WA&A: What inspires you to collect art?
Renner: I can’t live without art. My children wish I would move into an assisted care facility but I couldn’t live without my art and my books;these things keep me going.
WA&A: What was the first work that you purchased and what made you choose it?
Renner: I was working in Palm Springs as a young woman helping to develop citrus acres for Sunkist. I was supporting my children and I knew it was up to me and I knew I could do it.
The first piece of art I bought was a Goya etching. I was living in a miserable house in Indio. It was pathetic; the simplest of little homes but it did have a fireplace and a mantel. I bought that Goya for $25 down and $25 a week and hung it on that mantel. To me it made that house livable. When people would visit me, they would see the Goya and it picked me up in their eyes. It’s always been comforting to me to have quality art around me.

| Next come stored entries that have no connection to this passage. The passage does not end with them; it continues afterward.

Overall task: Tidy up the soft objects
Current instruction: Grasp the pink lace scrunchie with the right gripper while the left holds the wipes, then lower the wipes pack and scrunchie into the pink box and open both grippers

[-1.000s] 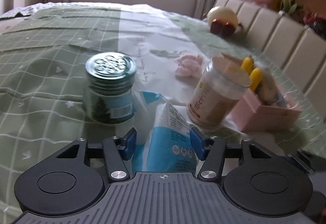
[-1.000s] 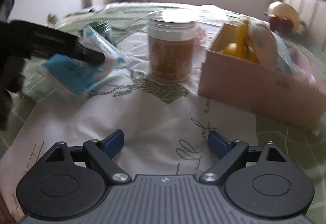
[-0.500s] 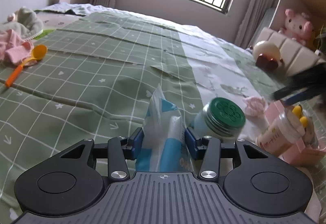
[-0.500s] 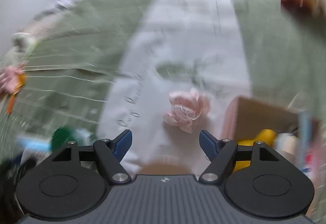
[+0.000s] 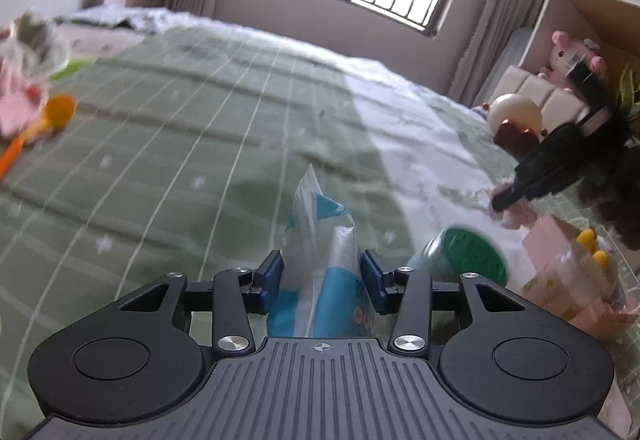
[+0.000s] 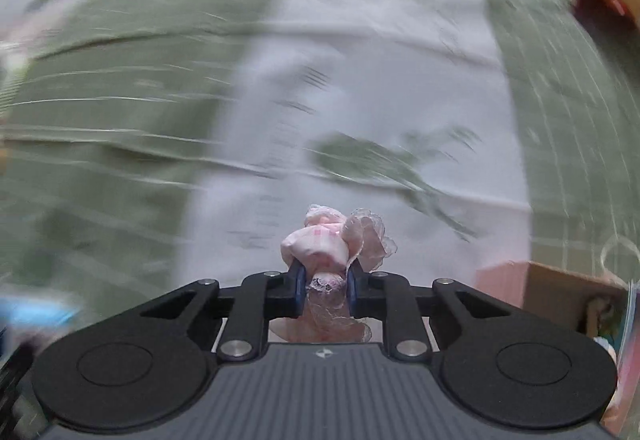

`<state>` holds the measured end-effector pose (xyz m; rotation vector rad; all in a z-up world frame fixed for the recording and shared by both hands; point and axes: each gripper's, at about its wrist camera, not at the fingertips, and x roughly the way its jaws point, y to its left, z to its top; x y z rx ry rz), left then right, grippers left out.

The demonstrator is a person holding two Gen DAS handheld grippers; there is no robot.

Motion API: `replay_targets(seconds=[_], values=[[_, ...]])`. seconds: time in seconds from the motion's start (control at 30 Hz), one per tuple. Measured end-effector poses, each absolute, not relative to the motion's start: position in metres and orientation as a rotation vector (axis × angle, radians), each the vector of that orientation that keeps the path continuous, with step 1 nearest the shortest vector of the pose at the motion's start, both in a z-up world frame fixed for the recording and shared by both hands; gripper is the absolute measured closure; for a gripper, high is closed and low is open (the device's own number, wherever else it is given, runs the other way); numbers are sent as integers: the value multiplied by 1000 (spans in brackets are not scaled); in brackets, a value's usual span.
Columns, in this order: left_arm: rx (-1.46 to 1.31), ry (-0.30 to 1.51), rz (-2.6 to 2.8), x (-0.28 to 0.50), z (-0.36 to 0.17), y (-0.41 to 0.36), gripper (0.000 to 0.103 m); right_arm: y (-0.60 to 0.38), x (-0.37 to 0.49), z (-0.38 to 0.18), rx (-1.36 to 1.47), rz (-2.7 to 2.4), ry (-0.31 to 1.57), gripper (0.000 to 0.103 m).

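My left gripper (image 5: 322, 278) is shut on a blue and white soft pack (image 5: 320, 260) and holds it above the green checked bedspread (image 5: 180, 143). My right gripper (image 6: 325, 286) is shut on a pink frilly cloth (image 6: 332, 240) over the white part of the spread. From the left wrist view the right gripper (image 5: 504, 201) shows as a dark shape at the right, touching the pink cloth (image 5: 516, 213). The right wrist view is blurred.
A green-lidded jar (image 5: 460, 252), a clear jar (image 5: 560, 276) and a pink box (image 5: 560, 240) with yellow items stand at the right. An orange spoon (image 5: 36, 131) and pink and grey cloths (image 5: 24, 71) lie at the far left. A pink plush (image 5: 568, 51) sits on the headboard.
My left gripper has lifted the pack and swung left, away from the jars. My right gripper has moved over to the pink cloth and closed on it.
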<state>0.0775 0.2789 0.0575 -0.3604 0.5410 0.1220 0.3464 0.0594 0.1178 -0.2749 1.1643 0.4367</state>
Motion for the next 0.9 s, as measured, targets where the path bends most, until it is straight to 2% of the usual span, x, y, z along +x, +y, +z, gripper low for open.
replay_targets(seconds=[0.2, 0.43, 0.73, 0.9], values=[[-243, 456, 50, 91, 125, 228, 55, 56, 278, 210, -280, 658, 969, 84], [-181, 410, -116, 118, 184, 119, 55, -48, 241, 267, -212, 630, 837, 84], [-153, 518, -305, 170, 186, -26, 55, -211, 244, 246, -65, 486, 796, 84], [-284, 552, -400, 203, 167, -56, 55, -270, 253, 216, 22, 465, 787, 84]])
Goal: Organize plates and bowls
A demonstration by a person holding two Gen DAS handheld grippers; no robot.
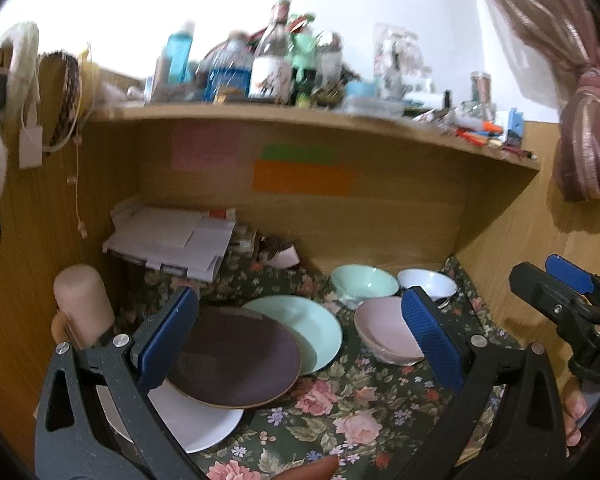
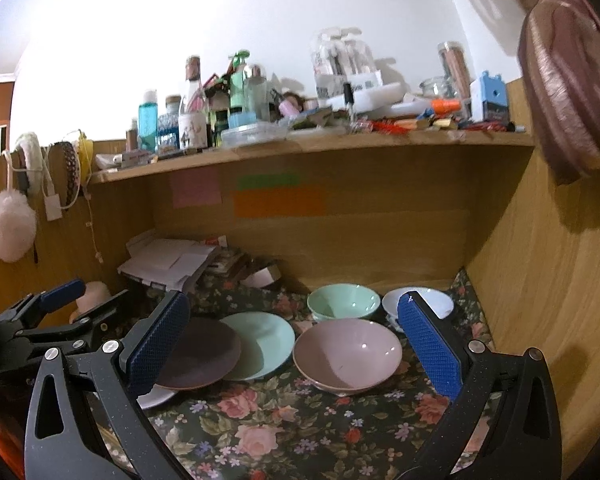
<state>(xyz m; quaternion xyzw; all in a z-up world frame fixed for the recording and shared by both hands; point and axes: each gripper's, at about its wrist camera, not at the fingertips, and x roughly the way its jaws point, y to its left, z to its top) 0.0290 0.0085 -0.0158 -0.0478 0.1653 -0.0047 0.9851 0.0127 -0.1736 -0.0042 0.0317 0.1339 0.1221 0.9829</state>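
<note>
Both tongs, the left tongs [image 1: 300, 336] and the right tongs [image 2: 296, 344], are wide open and hold nothing. Three plates overlap near the bench's left side: brown plate [image 1: 236, 360] on top, green plate [image 1: 312, 328], white plate [image 1: 204, 424]. The pink bowl [image 2: 348, 354] sits toward the right. They look hard, smooth and breakable, so pinch a rim.
</note>
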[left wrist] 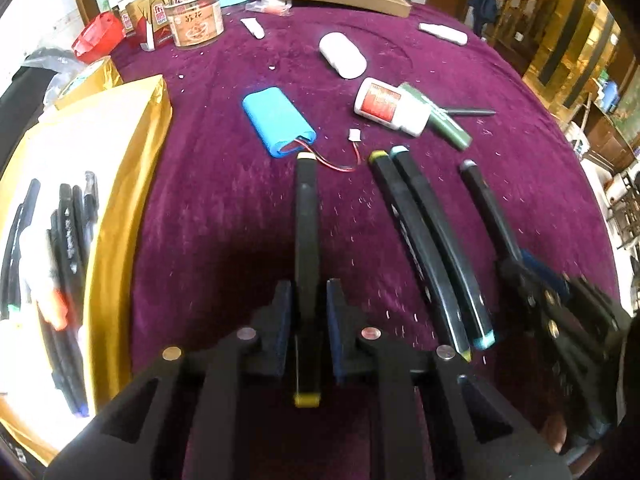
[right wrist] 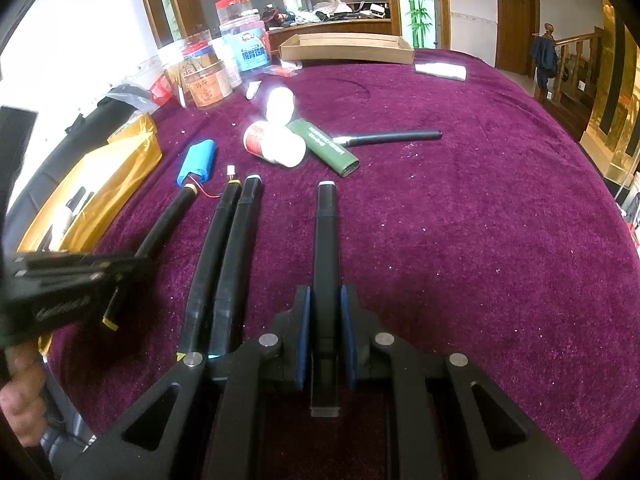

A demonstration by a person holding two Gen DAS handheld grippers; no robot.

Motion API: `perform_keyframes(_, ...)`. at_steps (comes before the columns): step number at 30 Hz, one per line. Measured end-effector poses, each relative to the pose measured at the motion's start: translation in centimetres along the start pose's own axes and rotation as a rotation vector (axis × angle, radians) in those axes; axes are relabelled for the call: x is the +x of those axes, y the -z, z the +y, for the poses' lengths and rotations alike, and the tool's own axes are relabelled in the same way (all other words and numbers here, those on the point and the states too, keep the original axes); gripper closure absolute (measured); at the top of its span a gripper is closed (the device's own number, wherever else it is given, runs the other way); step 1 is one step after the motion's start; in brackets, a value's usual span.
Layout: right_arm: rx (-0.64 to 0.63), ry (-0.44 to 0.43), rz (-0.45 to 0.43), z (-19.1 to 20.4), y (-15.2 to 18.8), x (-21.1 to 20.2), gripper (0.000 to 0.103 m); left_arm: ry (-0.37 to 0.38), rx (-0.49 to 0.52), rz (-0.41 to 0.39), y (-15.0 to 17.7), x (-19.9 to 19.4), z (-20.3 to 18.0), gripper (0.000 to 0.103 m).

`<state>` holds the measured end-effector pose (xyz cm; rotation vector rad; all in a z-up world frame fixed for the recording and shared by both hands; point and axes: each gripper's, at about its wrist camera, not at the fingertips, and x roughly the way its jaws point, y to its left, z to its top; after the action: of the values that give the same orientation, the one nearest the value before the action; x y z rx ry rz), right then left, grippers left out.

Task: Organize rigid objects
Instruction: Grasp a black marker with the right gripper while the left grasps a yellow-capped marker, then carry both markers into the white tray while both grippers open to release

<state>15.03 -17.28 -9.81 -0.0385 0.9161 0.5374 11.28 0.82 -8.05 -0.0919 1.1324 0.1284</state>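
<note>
Left wrist view
- My left gripper (left wrist: 307, 320): clenched on the yellow-capped marker (left wrist: 306, 240), blue pads pressing its barrel from both sides near the rear end; the jaws are nearly together.
- Where that marker is: it runs from my jaws toward 12 o'clock, its far yellow tip just short of the blue battery pack (left wrist: 278, 120) and the pack's red wire.
- How it should handle: I judge it light, stiff and fairly smooth plastic; gripped this far back it may swing, so a hold nearer the middle would be steadier.
- Others waiting: a pair of black markers (left wrist: 424, 240) lies touching side by side at 2 o'clock on the purple cloth (left wrist: 224, 220).
- Destination, I guess: the gold-edged box (left wrist: 120, 200) at 9 o'clock, already holding pens.
- My right gripper (left wrist: 560, 300): seen at 3 o'clock, closed around a grey-tipped marker (left wrist: 480, 200).

Right wrist view
- My right gripper (right wrist: 325, 332): grasping the grey-tipped marker (right wrist: 326, 240), pads tight on the barrel, the rear end sticking out behind the jaws.
- Where it is: pointing to 12 o'clock, low over the cloth; whether it touches the cloth I cannot tell.
- Handling: rigid and light, not fragile by my reckoning; the smooth barrel could slide through the pads if tipped steeply.
- Neighbours: the marker pair (right wrist: 224, 248) at 10 o'clock, a white bottle (right wrist: 276, 144) and green case (right wrist: 324, 148) beyond at 12.
- My left gripper (right wrist: 68, 280): at 9 o'clock, blurred, the yellow-capped marker (right wrist: 168, 220) running through it.
</note>
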Motion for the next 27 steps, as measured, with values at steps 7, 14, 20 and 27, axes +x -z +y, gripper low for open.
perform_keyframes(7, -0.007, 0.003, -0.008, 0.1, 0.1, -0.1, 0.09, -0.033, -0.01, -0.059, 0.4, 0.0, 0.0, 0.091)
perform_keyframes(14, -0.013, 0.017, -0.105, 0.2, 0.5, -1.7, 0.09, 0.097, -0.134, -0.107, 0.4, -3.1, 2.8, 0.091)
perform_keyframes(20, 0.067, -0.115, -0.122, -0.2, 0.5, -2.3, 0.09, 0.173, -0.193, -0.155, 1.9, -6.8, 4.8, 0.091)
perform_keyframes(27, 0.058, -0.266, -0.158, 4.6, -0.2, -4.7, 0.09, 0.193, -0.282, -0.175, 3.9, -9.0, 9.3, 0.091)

WA&A: What is your most beloved piece, and why?
Renner: I bought a Gustave Baumann over 40 years ago in Santa Fe. It was when I had quit being afraid to buy art and began to add to my collection. Sometimes it seemed foolish since I was trying to support my kids by myself. Now my children each love that piece. They will share it after I am gone; one gets it for six months, then ships it to the other one, who gets it for six months.
WA&A: At what point did you realize you were a collector?
Renner: I am just like my boss I worked for in Palm Springs. He had bought two paintings from Archie Teeter, a painter, who lived off summer visitors to Jackson Hole. He’d paid $5,000 for one painting and $6,500 for the other one and I thought they were both atrocious. We were renting a building in Palm Desert that had bits and pieces of art in it. One day I saw a Burt Proctor and said to my boss, “Come look at this, this is what you should be buying.” He bought it that afternoon.
You can’t buy just one, like you can’t eat just one peanut. Soon he bought another painting. I was the same way. Once you buy something, you want another and another.
WA&A: What was the one that got away?
Renner: Oh, so many! While we managed to eat and pay the rent, I could have had many great things. I’ve hated myself many times for not taking more chances. I’ve never been sorry one bit for what I bought, but I’ve been truly sorry for what I didn’t buy. That’s the absolute truth!
WA&A: Where do you imagine your collection will be in 100 years?
Renner: Much of my collection is headed for the Charlie Russell Museum. One of my Charlie Russell paintings was on exhibit for years and it just came back to me. I can’t tell you how much I missed that painting. Not only will the museum inherit paintings and sculpture, I have hundreds of archives they will inherit.